Signing Instructions
You must sign this form as follows in the spaces provided:
Individual: where the holding is in one name, the holder must sign.
Joint holding: where the holding is in more than one name, either shareholder may sign.
Power of Attorney: to sign under Power of Attorney, you must lodge the Power of Attorney with the registry. If you have not previously lodged this document for notation, please attach a certified photocopy of the Power of Attorney to this form when you return it.
Companies: where the company has a Sole Director who is also the Sole Company Secretary, this form must be signed by that person. If the company (pursuant to section 204A of the Corporations Act 2001 ) does not have a Company Secretary, a Sole Director can also sign alone. Otherwise this form must be signed by a Director jointly with either another Director or a Company Secretary. Please indicate the office held by signing in the appropriate place.
Corporate Representatives
If a representative of the corporation is to attend the meeting the appropriate “Certificate of Appointment of Corporate Representative” should be produced prior to admission in accordance with the Notice of Meeting.
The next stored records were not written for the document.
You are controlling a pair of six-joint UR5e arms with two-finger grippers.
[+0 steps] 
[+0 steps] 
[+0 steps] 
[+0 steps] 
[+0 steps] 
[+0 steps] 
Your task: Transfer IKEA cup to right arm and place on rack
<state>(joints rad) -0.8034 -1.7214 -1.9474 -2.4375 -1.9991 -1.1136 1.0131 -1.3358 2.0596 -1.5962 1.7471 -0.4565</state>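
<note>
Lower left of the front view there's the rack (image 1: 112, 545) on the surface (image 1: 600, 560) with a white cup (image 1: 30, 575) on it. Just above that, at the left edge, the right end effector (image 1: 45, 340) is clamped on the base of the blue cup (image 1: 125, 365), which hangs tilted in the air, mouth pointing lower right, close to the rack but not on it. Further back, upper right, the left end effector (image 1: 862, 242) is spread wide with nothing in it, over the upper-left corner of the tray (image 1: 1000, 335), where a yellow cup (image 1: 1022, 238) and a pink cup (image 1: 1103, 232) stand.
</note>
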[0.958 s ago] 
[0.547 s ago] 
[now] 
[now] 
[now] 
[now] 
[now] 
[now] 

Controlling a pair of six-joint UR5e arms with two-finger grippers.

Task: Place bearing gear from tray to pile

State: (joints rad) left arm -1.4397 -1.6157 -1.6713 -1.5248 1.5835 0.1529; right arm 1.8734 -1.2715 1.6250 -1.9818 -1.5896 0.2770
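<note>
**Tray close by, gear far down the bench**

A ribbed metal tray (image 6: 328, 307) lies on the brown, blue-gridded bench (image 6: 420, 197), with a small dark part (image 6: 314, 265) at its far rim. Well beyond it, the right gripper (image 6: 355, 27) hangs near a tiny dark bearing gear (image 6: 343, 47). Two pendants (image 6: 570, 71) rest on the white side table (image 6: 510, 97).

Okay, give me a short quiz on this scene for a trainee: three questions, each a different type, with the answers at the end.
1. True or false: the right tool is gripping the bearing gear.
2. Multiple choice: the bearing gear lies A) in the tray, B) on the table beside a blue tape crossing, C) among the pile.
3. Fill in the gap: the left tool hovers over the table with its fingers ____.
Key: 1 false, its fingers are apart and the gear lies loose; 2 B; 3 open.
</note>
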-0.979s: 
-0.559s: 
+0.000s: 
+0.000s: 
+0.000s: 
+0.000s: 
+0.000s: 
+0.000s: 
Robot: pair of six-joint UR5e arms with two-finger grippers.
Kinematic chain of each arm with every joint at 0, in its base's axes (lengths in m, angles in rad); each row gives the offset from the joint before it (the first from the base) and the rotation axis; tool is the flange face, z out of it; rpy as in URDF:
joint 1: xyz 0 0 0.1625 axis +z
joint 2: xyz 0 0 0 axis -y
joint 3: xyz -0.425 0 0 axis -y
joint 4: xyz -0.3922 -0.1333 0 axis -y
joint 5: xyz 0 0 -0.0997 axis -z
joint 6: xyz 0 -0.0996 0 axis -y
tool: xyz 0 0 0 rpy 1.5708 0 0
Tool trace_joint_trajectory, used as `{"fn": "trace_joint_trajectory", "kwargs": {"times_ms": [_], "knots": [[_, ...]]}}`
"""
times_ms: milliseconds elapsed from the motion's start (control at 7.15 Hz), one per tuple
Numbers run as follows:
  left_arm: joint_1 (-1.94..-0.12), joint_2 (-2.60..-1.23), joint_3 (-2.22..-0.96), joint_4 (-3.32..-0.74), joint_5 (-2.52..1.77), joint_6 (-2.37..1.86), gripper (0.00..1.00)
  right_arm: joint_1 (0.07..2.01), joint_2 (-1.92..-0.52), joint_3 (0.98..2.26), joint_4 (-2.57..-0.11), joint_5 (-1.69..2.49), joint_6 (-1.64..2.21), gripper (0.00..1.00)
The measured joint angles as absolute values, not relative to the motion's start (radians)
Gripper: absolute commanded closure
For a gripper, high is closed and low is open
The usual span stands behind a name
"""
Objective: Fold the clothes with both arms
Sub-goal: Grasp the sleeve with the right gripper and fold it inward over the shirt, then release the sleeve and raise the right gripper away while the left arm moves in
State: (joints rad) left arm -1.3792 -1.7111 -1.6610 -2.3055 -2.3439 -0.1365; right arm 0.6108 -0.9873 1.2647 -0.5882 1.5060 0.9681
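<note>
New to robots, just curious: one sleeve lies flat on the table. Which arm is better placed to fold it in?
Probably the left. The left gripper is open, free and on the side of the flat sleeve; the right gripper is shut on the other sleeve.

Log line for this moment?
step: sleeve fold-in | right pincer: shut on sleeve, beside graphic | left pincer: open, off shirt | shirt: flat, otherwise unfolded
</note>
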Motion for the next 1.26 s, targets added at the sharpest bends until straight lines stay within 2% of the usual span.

A form of the certificate may be obtained from the company’s share registry.
Lodgement of a Proxy Form
This Proxy Form (and any Power of Attorney under which it is signed) must be received at an address given below by 10:00am (AEST) on Tuesday, 28 may 2013, being not later than 48 hours before the commencement of the meeting. Any Proxy Form received after that time will not be valid for the scheduled meeting.
Proxy Forms may be lodged using the reply paid envelope or:
ONLINE
www.linkmarketservices.com.au
Login to the Link website using the holding details as shown on the proxy form. Select ‘Voting’ and follow the prompts to lodge your vote. To use the online lodgement facility, shareholders will need their “Holder Identifier” (Securityholder Reference Number (SRN) or Holder Identification Number (HIN) as shown on the front of the proxy form).
by mail:
Metminco Limited C/- Link Market Services Limited Locked Bag A14 Sydney South NSW 1235 Australia
by fax:
+61 2 9287 0309
by hand:
delivering it to Link Market Services Limited, 1A Homebush Bay Drive, Rhodes NSW 2138.
If you would like to attend and vote at the Annual General Meeting, please bring this form with you. This will assist in registering your attendance.